Что ж, человек, выразивший бунт против реальности через сотворение другой жизни и других людей, делает это конечно же по тысяче разных причин. И причины эти могут быть как альтруистическими, так и подлыми, как благородными, так и низменными, как сложными, так и весьма примитивными. Характер изначальных претензий к реальной реальности – а они, по моему убеждению, всегда лежат в основе желания сочинять и записывать истории – не имеет ровно никакого значения. Важно только то, насколько радикален сам протест и способен ли он подкреплять энтузиазм, обрекающий человека на подобный образ жизни – донкихотское сражение с ветряными мельницами, – суть которого сводится к иллюзорной замене конкретного и объективного мира и живой жизни на эфемерный и призрачный мир вымысла.

При этом такая задача, оставаясь химерой, выполняется субъективно, в образной, а не исторической форме, но химера тем не менее имеет вполне ощутимое влияние на реальный мир, то есть на людей из плоти и крови.

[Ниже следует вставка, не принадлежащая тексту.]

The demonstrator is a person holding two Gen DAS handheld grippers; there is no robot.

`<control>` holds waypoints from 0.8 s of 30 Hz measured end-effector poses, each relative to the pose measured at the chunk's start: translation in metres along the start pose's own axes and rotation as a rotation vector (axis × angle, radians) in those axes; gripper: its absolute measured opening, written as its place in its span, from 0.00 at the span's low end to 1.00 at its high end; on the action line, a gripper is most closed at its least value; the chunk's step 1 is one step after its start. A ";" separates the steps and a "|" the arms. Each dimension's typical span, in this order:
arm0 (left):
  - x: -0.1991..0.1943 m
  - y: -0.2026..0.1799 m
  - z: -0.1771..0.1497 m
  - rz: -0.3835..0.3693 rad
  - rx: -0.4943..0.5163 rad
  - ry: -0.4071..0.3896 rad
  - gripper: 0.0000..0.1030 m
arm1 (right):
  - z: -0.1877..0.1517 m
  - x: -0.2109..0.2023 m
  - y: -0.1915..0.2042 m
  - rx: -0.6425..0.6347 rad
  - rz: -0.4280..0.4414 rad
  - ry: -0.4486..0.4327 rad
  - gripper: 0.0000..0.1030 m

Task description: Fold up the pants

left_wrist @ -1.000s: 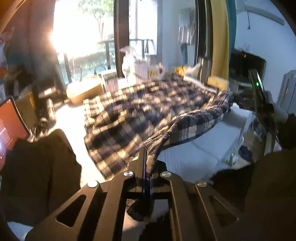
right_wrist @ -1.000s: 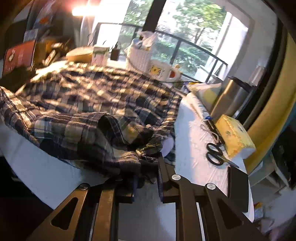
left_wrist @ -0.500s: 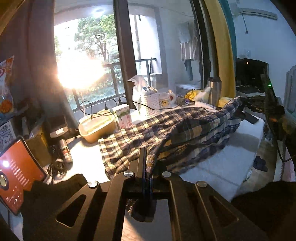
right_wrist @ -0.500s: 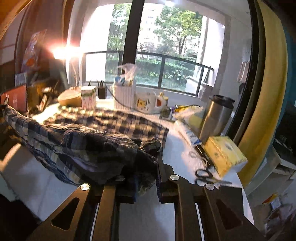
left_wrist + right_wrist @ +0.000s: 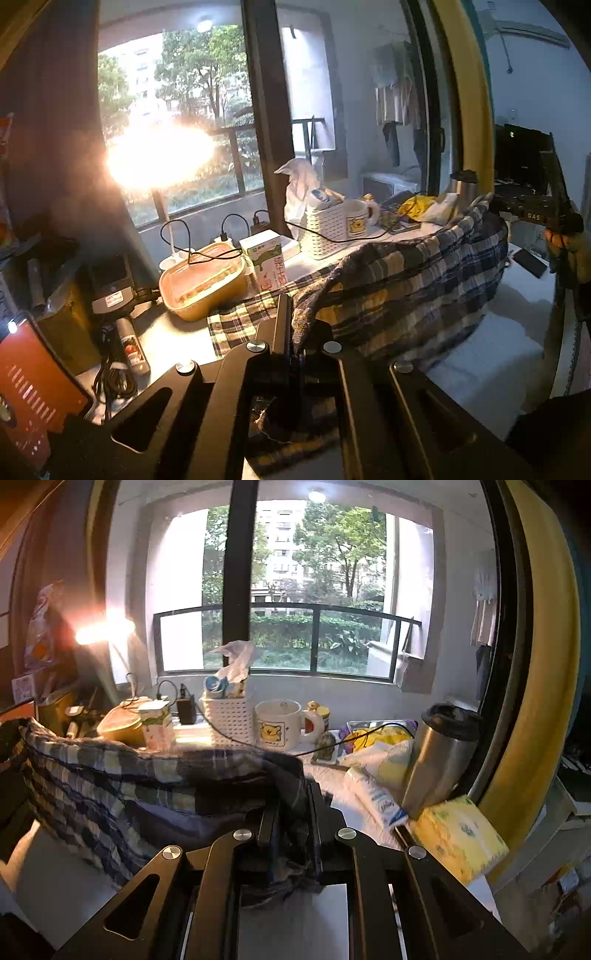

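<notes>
The plaid pants (image 5: 406, 291) hang in a lifted band stretched between both grippers above the white table (image 5: 491, 354). My left gripper (image 5: 293, 325) is shut on one end of the cloth, which bunches out behind its fingers. In the right wrist view the pants (image 5: 122, 782) run off to the left, and my right gripper (image 5: 293, 805) is shut on a thick bunch of the other end. A lower part of the pants (image 5: 240, 321) still lies on the table near the left gripper.
Along the window side stand a tan food box (image 5: 203, 280), a milk carton (image 5: 267, 264), a white basket (image 5: 231, 720), a bear mug (image 5: 280, 727) and cables. A steel tumbler (image 5: 439, 760), a yellow tissue pack (image 5: 461, 834) and packets sit at the right.
Both grippers have risen with the pants, lifting the cloth from a loose heap on the table into a hanging band. Both views have tilted up toward the window.
</notes>
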State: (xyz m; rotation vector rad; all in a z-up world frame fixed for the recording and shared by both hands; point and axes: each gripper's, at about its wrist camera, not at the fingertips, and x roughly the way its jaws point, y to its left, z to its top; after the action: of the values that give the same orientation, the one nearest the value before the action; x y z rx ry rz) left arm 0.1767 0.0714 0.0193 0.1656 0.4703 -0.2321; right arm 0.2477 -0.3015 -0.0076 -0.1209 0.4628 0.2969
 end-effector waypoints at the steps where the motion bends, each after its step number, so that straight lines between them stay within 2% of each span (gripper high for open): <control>1: 0.004 0.002 0.001 0.002 0.001 0.004 0.01 | 0.004 0.008 -0.003 0.004 -0.003 0.003 0.08; 2: 0.014 0.006 0.005 0.008 0.002 0.009 0.01 | 0.007 0.013 -0.005 0.008 -0.012 0.005 0.05; 7: 0.045 0.017 0.015 -0.006 0.010 0.036 0.01 | 0.019 0.045 -0.019 0.038 -0.006 0.032 0.04; 12: 0.068 0.021 0.013 -0.021 0.017 0.087 0.01 | 0.012 0.078 -0.022 0.030 0.044 0.120 0.04; 15: 0.074 0.022 0.008 -0.023 0.014 0.115 0.01 | 0.004 0.102 -0.025 0.041 0.086 0.216 0.05; 16: 0.075 0.023 0.007 -0.021 0.010 0.121 0.01 | 0.001 0.110 -0.025 0.041 0.093 0.243 0.10; 18: 0.077 0.025 0.003 -0.011 -0.004 0.133 0.01 | -0.003 0.120 -0.022 0.040 0.122 0.271 0.43; 19: 0.076 0.026 0.002 -0.007 -0.015 0.137 0.01 | -0.004 0.124 -0.020 0.043 0.142 0.284 0.78; 20: 0.076 0.027 0.002 -0.004 -0.021 0.138 0.01 | -0.006 0.127 -0.017 0.045 0.174 0.298 0.88; 24: 0.068 0.029 -0.001 0.008 -0.041 0.131 0.01 | -0.007 0.133 -0.003 -0.004 0.222 0.315 0.85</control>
State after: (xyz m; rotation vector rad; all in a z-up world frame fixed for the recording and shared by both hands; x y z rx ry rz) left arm 0.2427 0.0866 -0.0103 0.1433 0.6044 -0.2043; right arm 0.3588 -0.2720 -0.0746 -0.1205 0.7905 0.4996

Подобное соперничество с реальностью – а это и является тайной сутью литературы и литературного призвания – помогает дать единственное в своем роде свидетельство о той или иной эпохе. Жизнь, описанная с помощью вымыслов – особенно талантливых вымыслов, – никогда не будет той жизнью, в которой на самом деле жили их авторы, а также те, кто их прочитал и оценил, нет, это жизнь целиком и полностью придуманная – ее пришлось создавать искусственно именно потому, что прожить на самом деле было никак нельзя, вот писатель и решил прожить ее хотя бы так – условно и сугубо индивидуально. Художественный вымысел – это ложь, под которой таится глубокая истина; это жизнь, которой никогда не было, но о которой люди в любую эпоху мечтают и поэтому вынуждены ее выдумать. Это не портрет Истории, а скорее ее маска – или изнанка, – то, чего не было, но что именно в силу своей невозможности должно быть сотворено воображением из слов и удовлетворить запросы, которые действительная жизнь удовлетворить не в силах, заполнить пустоты, которые люди обнаруживают вокруг и пытаются населить призраками, выдуманными призраками.